WHAT IS NEEDED :: Pull every line with "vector" from the data.

GIVEN DATA ::
* * * * * * * * *
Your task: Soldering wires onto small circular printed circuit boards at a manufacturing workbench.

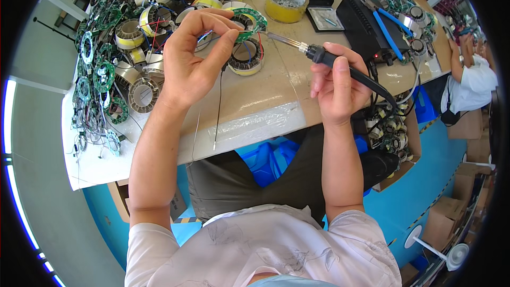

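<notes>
My left hand (pixel 194 58) pinches the near left edge of a green ring-shaped circuit board (pixel 259 18) between thumb and forefinger. Just below the board is a motor stator (pixel 247 62) with a yellow band and dark copper-wound slots; thin wires hang beside it toward the table edge. In my right hand (pixel 340 87) is a soldering iron (pixel 320 55), held by its black handle like a pen. Its metal tip points left and comes close to the board's right edge; whether they touch I cannot tell.
Many wired stators (pixel 142 94) and green ring boards (pixel 103 77) crowd the table's left. Beyond the iron stand a yellow tape roll (pixel 287 4), a small open case (pixel 325 19) and a black soldering station (pixel 366 29) with blue-handled tweezers (pixel 388 35). A cable trails right.
</notes>
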A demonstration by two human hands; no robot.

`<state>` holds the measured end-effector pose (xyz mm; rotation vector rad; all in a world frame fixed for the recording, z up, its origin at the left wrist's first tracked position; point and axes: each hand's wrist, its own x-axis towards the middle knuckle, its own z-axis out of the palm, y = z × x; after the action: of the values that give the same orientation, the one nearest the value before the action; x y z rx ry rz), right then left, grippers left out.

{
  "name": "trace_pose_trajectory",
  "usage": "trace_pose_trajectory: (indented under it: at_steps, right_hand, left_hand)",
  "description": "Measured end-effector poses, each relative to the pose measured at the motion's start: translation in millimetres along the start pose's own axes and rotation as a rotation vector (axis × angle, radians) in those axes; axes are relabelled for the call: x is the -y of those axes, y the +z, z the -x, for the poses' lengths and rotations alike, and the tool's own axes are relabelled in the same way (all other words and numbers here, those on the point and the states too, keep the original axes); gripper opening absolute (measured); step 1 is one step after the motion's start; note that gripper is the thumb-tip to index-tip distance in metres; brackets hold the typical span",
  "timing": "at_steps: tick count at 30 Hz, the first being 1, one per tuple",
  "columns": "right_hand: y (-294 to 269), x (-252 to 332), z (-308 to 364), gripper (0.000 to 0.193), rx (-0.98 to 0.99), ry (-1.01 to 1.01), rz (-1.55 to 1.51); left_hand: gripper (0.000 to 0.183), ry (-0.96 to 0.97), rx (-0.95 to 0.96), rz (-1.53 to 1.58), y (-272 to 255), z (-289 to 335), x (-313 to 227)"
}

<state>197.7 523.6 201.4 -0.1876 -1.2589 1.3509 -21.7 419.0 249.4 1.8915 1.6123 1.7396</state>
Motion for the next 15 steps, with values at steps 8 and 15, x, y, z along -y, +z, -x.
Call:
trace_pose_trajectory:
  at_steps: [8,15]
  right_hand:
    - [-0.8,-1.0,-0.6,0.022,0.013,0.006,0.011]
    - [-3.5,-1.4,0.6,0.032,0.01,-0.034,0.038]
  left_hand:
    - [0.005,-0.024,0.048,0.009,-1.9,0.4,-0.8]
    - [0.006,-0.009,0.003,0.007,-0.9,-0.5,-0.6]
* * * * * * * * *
RESPONSE FOR THIS EXERCISE ::
`<state>` holds the measured end-effector pose (xyz mm; rotation vector rad; all in a world frame fixed for the recording, z up, its origin at the left wrist's first tracked position; point and axes: each hand's wrist, its own x-axis towards the middle knuckle, its own z-axis out of the palm, y = z × x; after the action: of the values that give the same orientation, the one nearest the value before the action; x y z rx ry rz), right then left, grippers left out.
  "description": "Measured end-effector poses, each relative to the pose measured at the motion's start: translation in millimetres along the start pose's own axes and rotation as a rotation vector (axis × angle, radians) in those axes; axes are relabelled for the call: x is the -y of those axes, y the +z, z the -x, for the poses' lengths and rotations alike, and the tool's own axes are relabelled in the same way (all other words and numbers here, those on the point and the states too, keep the original axes); gripper opening absolute (measured); step 1 is one step after the motion's start; note that gripper is the thumb-tip to index-tip distance in metres; brackets hold the typical span",

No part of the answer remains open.